How can the construction sector become more sustainable and embrace a true circular economy strategy? This is one of the objectives of the study report titled “Setting up a reuse platform in the Grand Duchy of Luxembourg,” conducted by Luxinnovation in collaboration with the non-profit organisation Eco TransFaire. The document aims to shed new light on the optimal use of resources through reuse, recycling, and repurposing, not only in construction but also in deconstruction processes.

The study, which was presented on 6 July 2023 at the conference on “Sustainable construction for resilient cities”, emphasises the importance of what is considered “waste”, more importantly, the need for a consensus across borders to standardise actions and initiatives.

The reuse of materials will gain momentum

“Reuse is one of the answers to the scarcity of natural resources and the limited availability of energy resources at moderate prices,” explains Charles-Albert Florentin, Cluster Manager – CleanTech at Luxinnovation, who coordinated this study.

Although currently representing only a small percentage of construction activity in Europe, the reuse of materials is likely to gain momentum in the coming years, with evolving legislative and regulatory changes.

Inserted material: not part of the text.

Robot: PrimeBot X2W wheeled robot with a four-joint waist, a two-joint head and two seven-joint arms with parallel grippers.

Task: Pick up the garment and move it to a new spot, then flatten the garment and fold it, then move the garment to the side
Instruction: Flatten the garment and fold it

Initiated in collaboration with Luxembourg Institute of Science and Technology (LIST), which was working on a standard pre-demolition inventory process on behalf of the Ministry of the Environment and the Ministry of Energy and Spatial Planning, this study quickly incorporated a social and solidarity dimension, heavily present in economic models developed in some European countries leading in this field, such as Belgium and France.

Reuse is one of the answers to the scarcity of natural resources and the limited availability of energy resources at moderate prices

Supported jointly by three ministries (Economy; Energy and Spatial Planning; Environment, Climate and Sustainable Development), the study had four objectives:

  • identifying key players in the value chain and modelling current interactions between stakeholders and the flow of products and materials from deconstruction;
  • defining regulatory obstacles and possible solutions to overcome them;
  • studying existing models in Europe and drawing inspiration from best practices in the Greater Region;
  • proposing three economically viable national platform models in the medium and long term.

“One key point highlighted in the study is the waste notion,” states Charles-Albert Florentin. “The foundation of reuse is never to consider a material as waste. In a multi-story building, this can represent hundreds of items that can be reused in similar functions, including materials from joinery, interior finishes, equipment, and structural wood. The traceability of these elements then becomes crucial.”

Discussions are ongoing

In France, the Scientific and Technical Center for Building (CSTB) has developed a list of 29 classifications of materials suitable for reuse, which are not categorised as “waste” and are subject to strict regulations on transport and treatment.

These range from interior joinery to thermal and acoustic insulation, as well as plumbing, electrical and locksmith components, and timber and metal frameworks and structures.

At present, such a nomenclature does not exist in Luxembourg, and discussions are ongoing to establish such a list of materials, which could facilitate their reuse and even their cross-border circulation. Currently, some “active” materials on one side are classified as “waste” on the other side.

“The idea would be to create a platform that could manage the flow of such materials, both incoming and outgoing,” explains Mr. Florentin. Such a project would primarily require a storage space (ideally 3,000 m2), which is not yet available. “The Ministry of the Economy is closely monitoring and supporting this project and is actively seeking solutions.”

The ball is now in the court of public and private stakeholders, with some already involved in developing virtual platforms for the trade of reused materials.